Your objective
Please write out all the entries exactly, without the pictures.

*** Task material

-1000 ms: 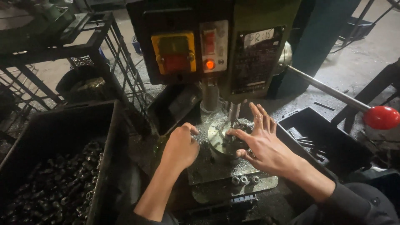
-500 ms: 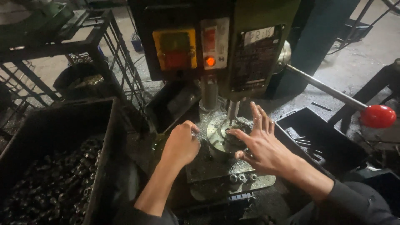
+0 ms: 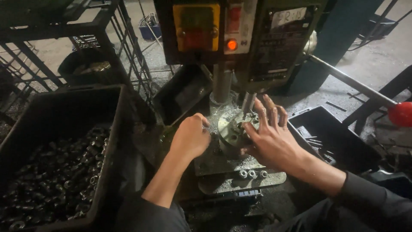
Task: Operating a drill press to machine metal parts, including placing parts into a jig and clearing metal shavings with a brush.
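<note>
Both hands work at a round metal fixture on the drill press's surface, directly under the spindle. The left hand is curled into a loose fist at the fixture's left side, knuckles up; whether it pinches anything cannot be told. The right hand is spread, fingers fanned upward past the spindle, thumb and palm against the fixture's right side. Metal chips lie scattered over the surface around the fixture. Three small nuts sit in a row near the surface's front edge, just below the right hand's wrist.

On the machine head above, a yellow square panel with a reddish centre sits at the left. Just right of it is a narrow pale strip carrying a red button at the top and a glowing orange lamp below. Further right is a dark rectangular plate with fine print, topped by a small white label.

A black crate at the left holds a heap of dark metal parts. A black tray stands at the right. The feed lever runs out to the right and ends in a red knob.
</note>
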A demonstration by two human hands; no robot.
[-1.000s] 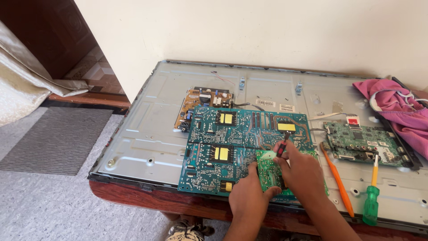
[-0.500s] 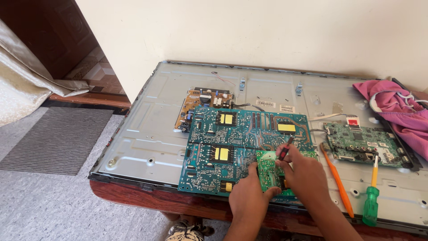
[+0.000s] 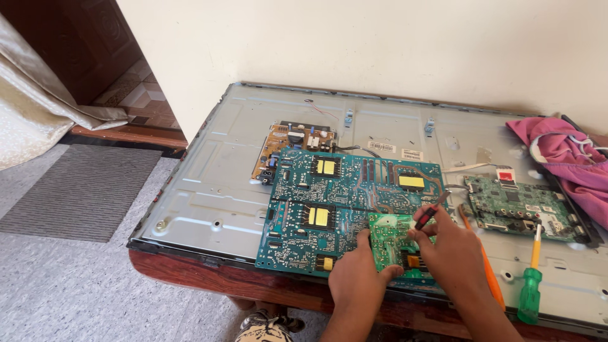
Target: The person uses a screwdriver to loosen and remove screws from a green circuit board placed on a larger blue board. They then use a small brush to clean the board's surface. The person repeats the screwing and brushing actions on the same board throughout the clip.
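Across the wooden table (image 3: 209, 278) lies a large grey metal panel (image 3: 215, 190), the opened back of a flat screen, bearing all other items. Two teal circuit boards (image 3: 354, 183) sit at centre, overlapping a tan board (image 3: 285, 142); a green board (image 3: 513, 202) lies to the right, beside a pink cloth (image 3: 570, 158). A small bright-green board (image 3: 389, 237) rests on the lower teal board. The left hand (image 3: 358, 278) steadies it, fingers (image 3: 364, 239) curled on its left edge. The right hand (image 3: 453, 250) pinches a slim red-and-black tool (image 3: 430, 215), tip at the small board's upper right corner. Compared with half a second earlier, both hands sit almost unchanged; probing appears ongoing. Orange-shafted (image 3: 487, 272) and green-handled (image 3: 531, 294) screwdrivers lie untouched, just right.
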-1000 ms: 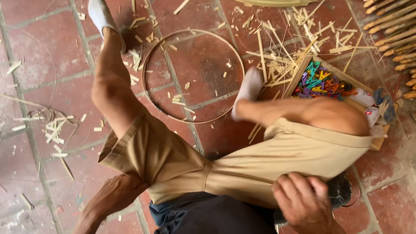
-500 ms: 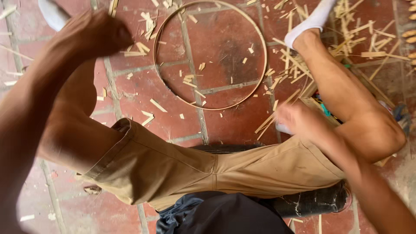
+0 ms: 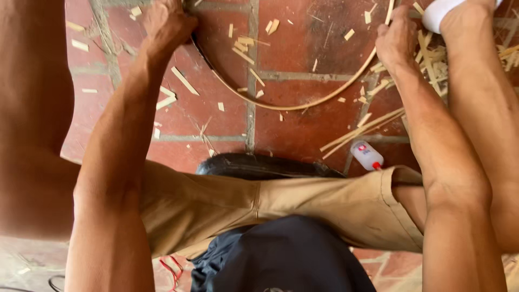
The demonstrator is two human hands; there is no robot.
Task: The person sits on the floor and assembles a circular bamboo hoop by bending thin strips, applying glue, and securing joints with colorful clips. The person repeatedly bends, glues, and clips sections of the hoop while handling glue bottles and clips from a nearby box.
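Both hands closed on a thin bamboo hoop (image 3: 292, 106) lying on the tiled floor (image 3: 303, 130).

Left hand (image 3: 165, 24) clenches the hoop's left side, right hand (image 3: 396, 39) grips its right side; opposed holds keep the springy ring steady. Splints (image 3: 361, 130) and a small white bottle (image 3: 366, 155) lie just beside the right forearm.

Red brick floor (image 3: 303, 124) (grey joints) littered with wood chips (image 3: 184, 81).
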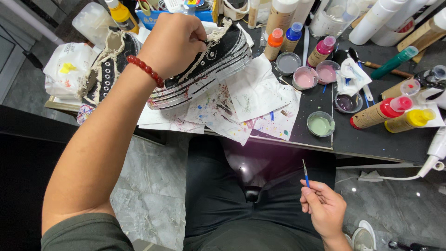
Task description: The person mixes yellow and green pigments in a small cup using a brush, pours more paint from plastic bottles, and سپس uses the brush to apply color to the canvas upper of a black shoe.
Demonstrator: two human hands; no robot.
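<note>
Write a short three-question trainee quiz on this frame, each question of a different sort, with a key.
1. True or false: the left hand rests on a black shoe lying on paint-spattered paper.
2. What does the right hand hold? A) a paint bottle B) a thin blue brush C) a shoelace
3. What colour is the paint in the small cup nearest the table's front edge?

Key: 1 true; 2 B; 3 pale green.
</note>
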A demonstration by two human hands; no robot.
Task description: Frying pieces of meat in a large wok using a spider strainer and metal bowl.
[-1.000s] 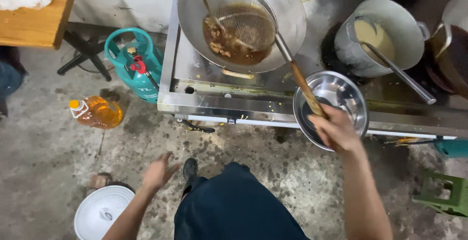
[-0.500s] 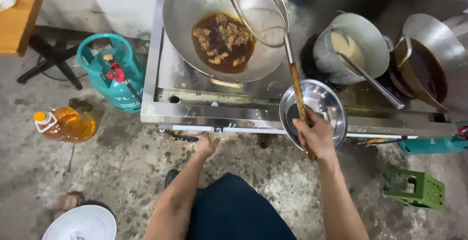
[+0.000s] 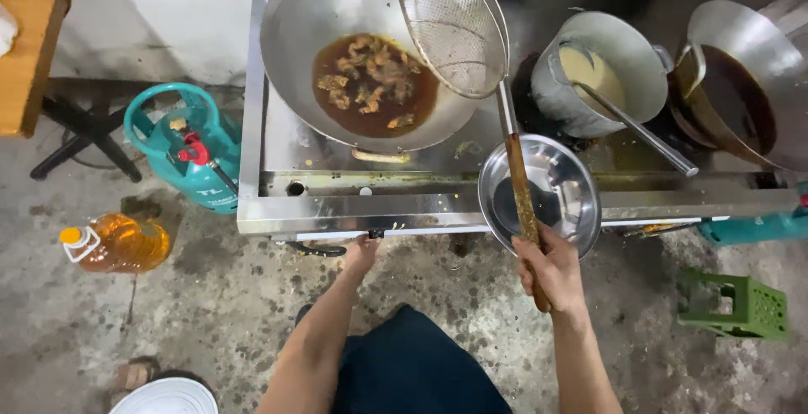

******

Your solution
-1000 ms: 
-500 ms: 
+0 ms: 
Task: Operating a drill press to machine metal parts, including placing parts into a jig and clearing metal shavings with a brush.
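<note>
Both hands work at a round metal fixture on the drill press's surface, directly under the spindle. The left hand is curled into a loose fist at the fixture's left side, knuckles up; whether it pinches anything cannot be told. The right hand is spread, fingers fanned upward past the spindle, thumb and palm against the fixture's right side. Metal chips lie scattered over the surface around the fixture. Three small nuts sit in a row near the surface's front edge, just below the right hand's wrist.

On the machine head above, a yellow square panel with a reddish centre sits at the left. Just right of it is a narrow pale strip carrying a red button at the top and a glowing orange lamp below. Further right is a dark rectangular plate with fine print, topped by a small white label.

A black crate at the left holds a heap of dark metal parts. A black tray stands at the right. The feed lever runs out to the right and ends in a red knob.
</note>
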A demonstration by two human hands; no robot.
[-1.000s] 
[-0.500s] 
[+0.000s] 
Target: The person uses a screwdriver to loosen and remove screws from a green circuit board placed on a larger blue board. They then use a small brush to clean the board's surface. The person repeats the screwing and brushing actions on the same board throughout the clip.
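Across the wooden table (image 3: 209, 278) lies a large grey metal panel (image 3: 215, 190), the opened back of a flat screen, bearing all other items. Two teal circuit boards (image 3: 354, 183) sit at centre, overlapping a tan board (image 3: 285, 142); a green board (image 3: 513, 202) lies to the right, beside a pink cloth (image 3: 570, 158). A small bright-green board (image 3: 389, 237) rests on the lower teal board. The left hand (image 3: 358, 278) steadies it, fingers (image 3: 364, 239) curled on its left edge. The right hand (image 3: 453, 250) pinches a slim red-and-black tool (image 3: 430, 215), tip at the small board's upper right corner. Compared with half a second earlier, both hands sit almost unchanged; probing appears ongoing. Orange-shafted (image 3: 487, 272) and green-handled (image 3: 531, 294) screwdrivers lie untouched, just right.
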-1000 ms: 
-500 ms: 
+0 ms: 
The demonstrator is two human hands; there is no robot.
Task: The person sits on the floor and assembles a circular bamboo hoop by bending thin strips, applying glue, and securing joints with colorful clips. The person repeatedly bends, glues, and clips sections of the hoop while handling glue bottles and clips from a nearby box.
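Both hands closed on a thin bamboo hoop (image 3: 292, 106) lying on the tiled floor (image 3: 303, 130).

Left hand (image 3: 165, 24) clenches the hoop's left side, right hand (image 3: 396, 39) grips its right side; opposed holds keep the springy ring steady. Splints (image 3: 361, 130) and a small white bottle (image 3: 366, 155) lie just beside the right forearm.

Red brick floor (image 3: 303, 124) (grey joints) littered with wood chips (image 3: 184, 81).
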Task description: The person mixes yellow and green pigments in a small cup using a brush, pours more paint from plastic bottles, and سپس uses the brush to apply color to the canvas upper of a black shoe.
Demonstrator: two human hands; no robot.
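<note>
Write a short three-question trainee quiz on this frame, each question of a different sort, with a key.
1. True or false: the left hand rests on a black shoe lying on paint-spattered paper.
2. What does the right hand hold? A) a paint bottle B) a thin blue brush C) a shoelace
3. What colour is the paint in the small cup nearest the table's front edge?

Key: 1 true; 2 B; 3 pale green.
</note>
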A demonstration by two human hands; no robot.
Task description: Frying pieces of meat in a large wok using a spider strainer and metal bowl.
[-1.000s] 
[-0.500s] 
[+0.000s] 

The response to this exercise is complete.